I know that Unicode and UTF are different encodings.
Just as it happens, I wanted to write and abbreviate the word unicode, probably not luck.

Although the Unicode reference says that the standard includes characters from almost every written language in the world.
The standard consists of two main parts: the Universal character set (UCS) and the Unicode transformation format (UTF).

Because Unicode already contains a UTF encoding, I put it that way to make the word shorter.

I don't know if wchar_t* is correct or not.
Used what's in Renat's examples, from the article how to write dll.
mql5 strings are in Unicode, which contains UTF, therefore I think it is logical to use wchar_t * in example of the article.
To accommodate any supported character in one wchar_t.

You are confused. Unicode is a table of characters with codes, it used to fit in 0-65535(2 bytes), then it grew. And spending 4 bytes per character is fat. That's where utf, an encoding with variable length, came in handy (for example, utf-8 encodes ASCII characters with one byte). Therefore the Unicode (table) does not contain any utf.
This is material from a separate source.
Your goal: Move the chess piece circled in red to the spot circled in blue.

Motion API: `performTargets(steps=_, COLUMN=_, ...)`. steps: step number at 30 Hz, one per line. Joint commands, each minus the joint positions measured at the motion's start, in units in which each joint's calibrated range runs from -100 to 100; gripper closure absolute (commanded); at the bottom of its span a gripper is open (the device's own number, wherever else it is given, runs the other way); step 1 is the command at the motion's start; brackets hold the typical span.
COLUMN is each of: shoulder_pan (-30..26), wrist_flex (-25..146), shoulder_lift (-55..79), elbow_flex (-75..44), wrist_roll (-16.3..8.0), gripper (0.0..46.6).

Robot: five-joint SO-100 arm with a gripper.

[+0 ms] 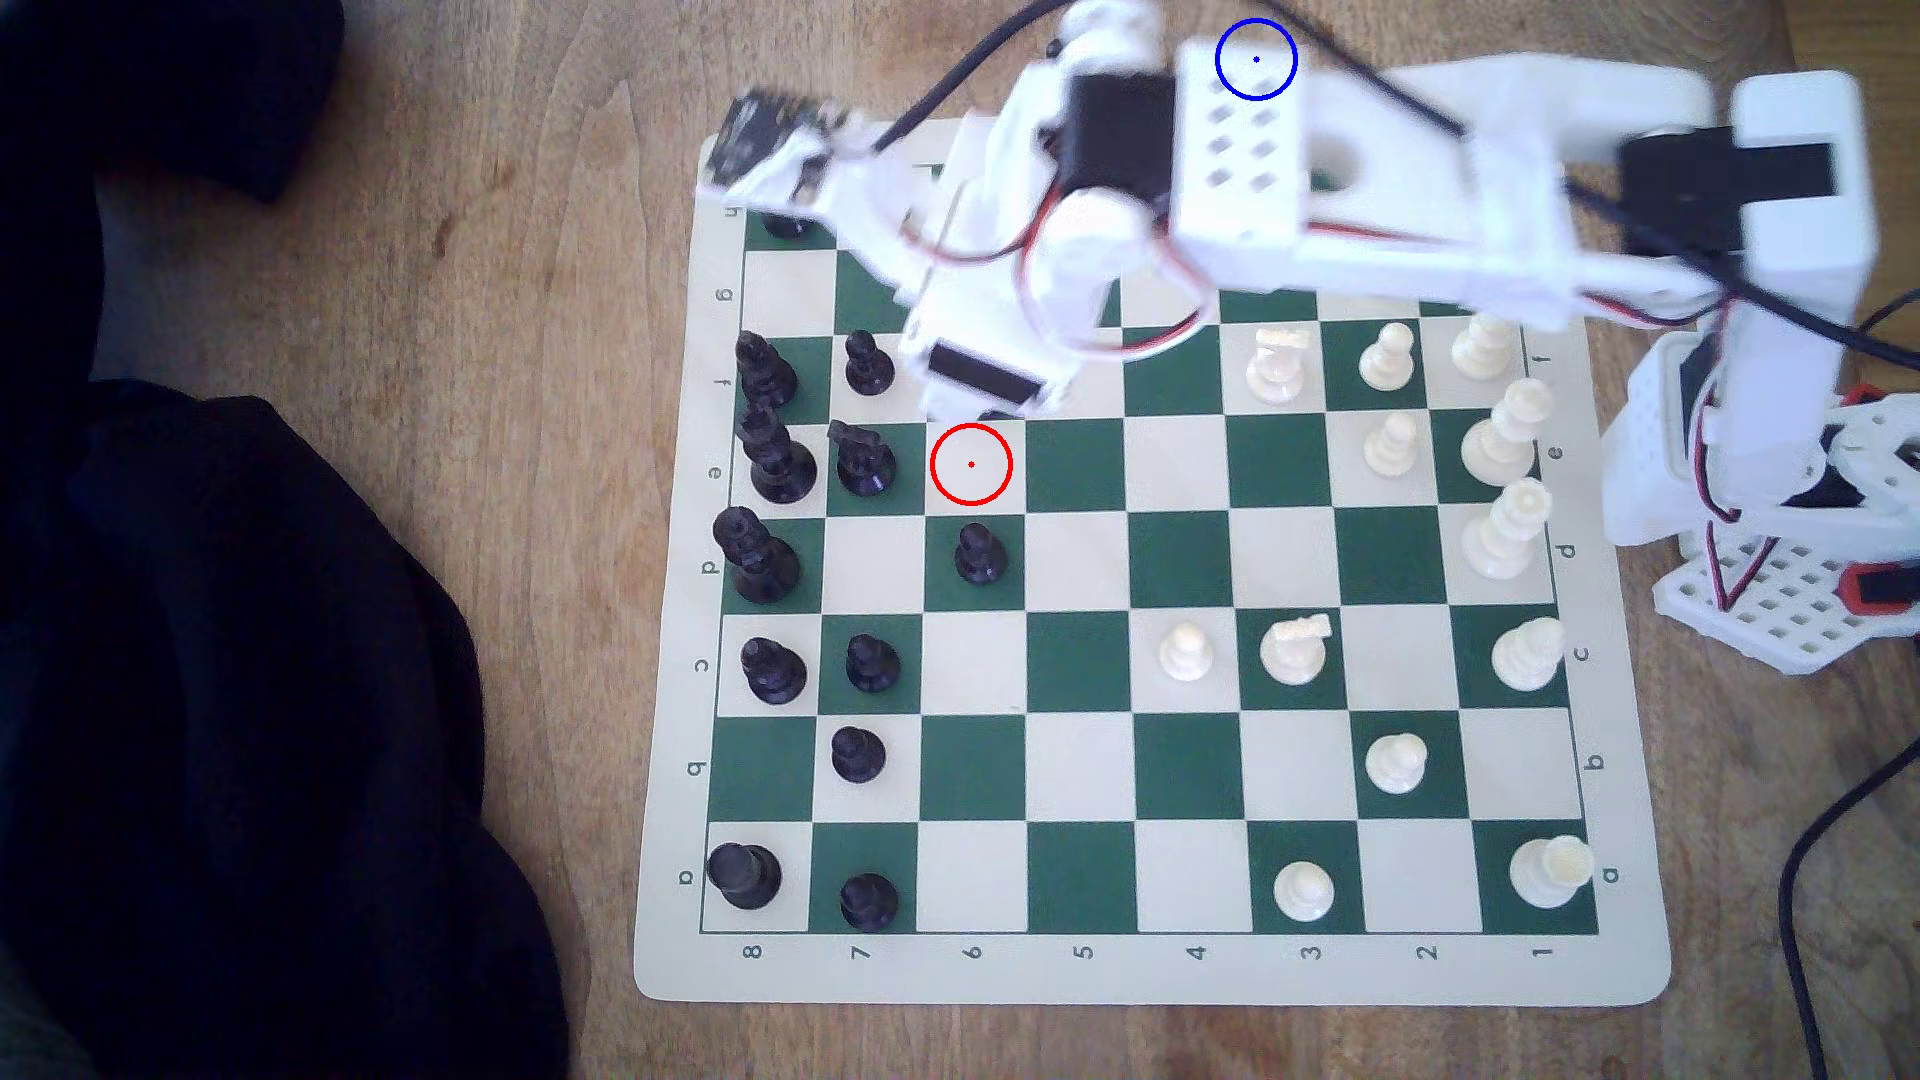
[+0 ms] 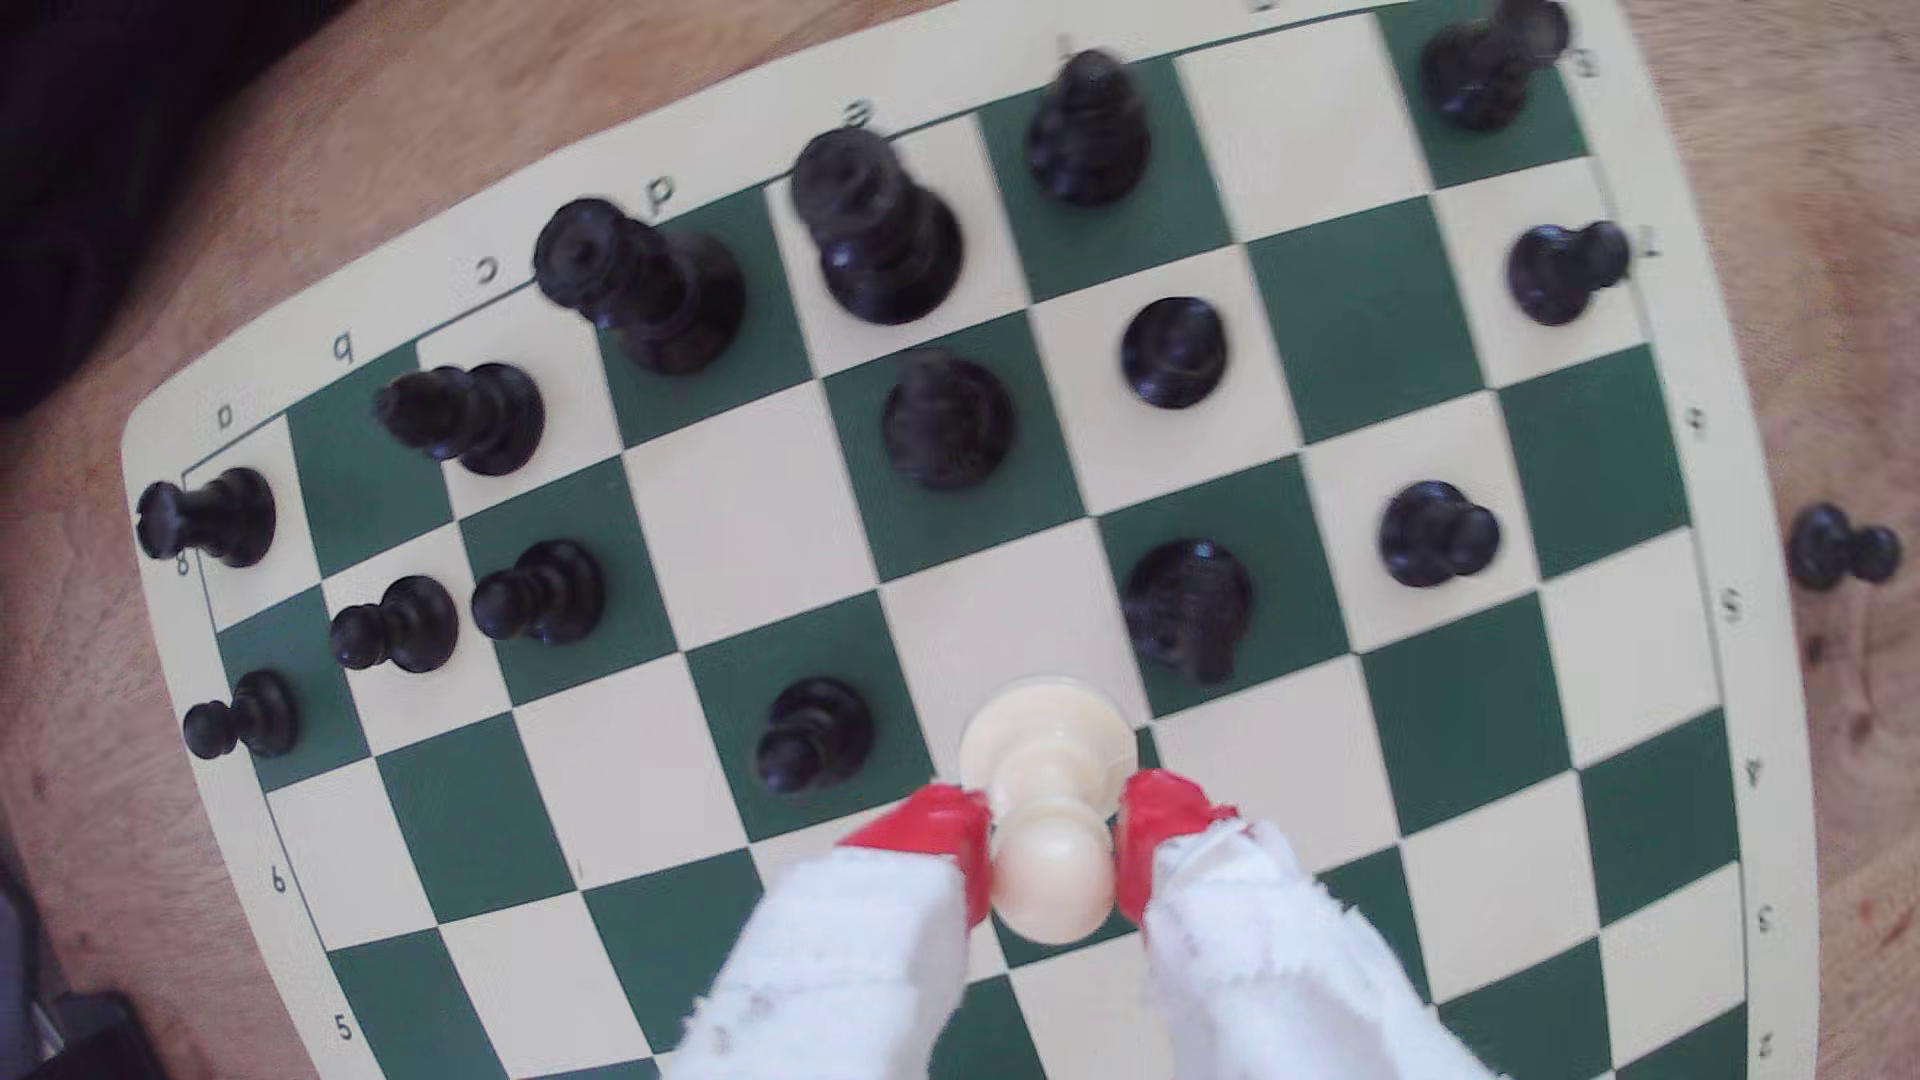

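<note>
Between the red-tipped fingers [image 2: 940, 831] sits the white pawn [image 2: 1049, 800], the gripper [image 2: 1049, 846] clamped on its neck, raised over the chessboard [image 2: 1455, 312] near the black pieces [image 2: 945, 421]. Its red-ringed square [image 1: 970, 464] lies bare.

Soft even daylight, no hard shadows, white arm [image 1: 1455, 187] washed out and slightly blurred in exterior view, wrist view strongly barrel-distorted at board [image 2: 1662, 312] edges, black pieces [image 2: 873, 228] motion-smeared, dark cloth [image 1: 260, 675] underexposed.

Pawn [image 2: 1047, 820] between claw [image 2: 1049, 846] fingers, above chessboard [image 2: 1455, 312], on table [image 1: 416, 208]
</note>
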Motion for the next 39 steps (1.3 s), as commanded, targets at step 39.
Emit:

About no size/encoding guarantees, didn't even know about it, maybe use Cish short* for purity then ?
If it will be correctly supported by MSVC IDE, of course.
Because usual true will be swallowed by environment and give it TRUE.

The standard includes char16_t, char32_t, fixed size types. Wchar_t has a different meaning.

 
Roman:

As I understood from what many people write on this forum, mql5 strings are in UTF-16.
And in the mql documentation they write:
A text string is a sequence of characters in Unicode format with a trailing zero at the end.
Because of this, it is hard to understand which encoding is actually mql5 string.
And if Unicode already contains all families of UTF, then why even use the word UTF, and introduce confusion.
Unicode is all, plain and simple.
Or should it be said that way?
Unicode with UTF-16 bit rate ?

That's not all.

As ANSI Cyrillic = CP1251, so

Unicode:

UTF-8 = CP65001, // UNIX/Linux

UTF-16LE = CP1200, // Windows

UTF-16BE = CP1251,

UTF-32LE = ?

UTF-32BE = ?

ISO10646:

UCS-2 ~ UTF-16

UCS-4 = UTF-32

Confusion? Nope, haven't heard.

 
Edgar Akhmadeev:

UTF-8 and UTF-16 have the appropriate bit depth.

In UTF-8 the language pages are switched by special codes.

UTF-16 includes the full variety of characters at the same time.

What code pages, what are you talking about? The "special codes" define the number of bytes to encode a character because the encoding is of variable length. UTF-8 can encode any Unicode character as well as UTF-16. And utf-16 with variable length (surrogate pairs).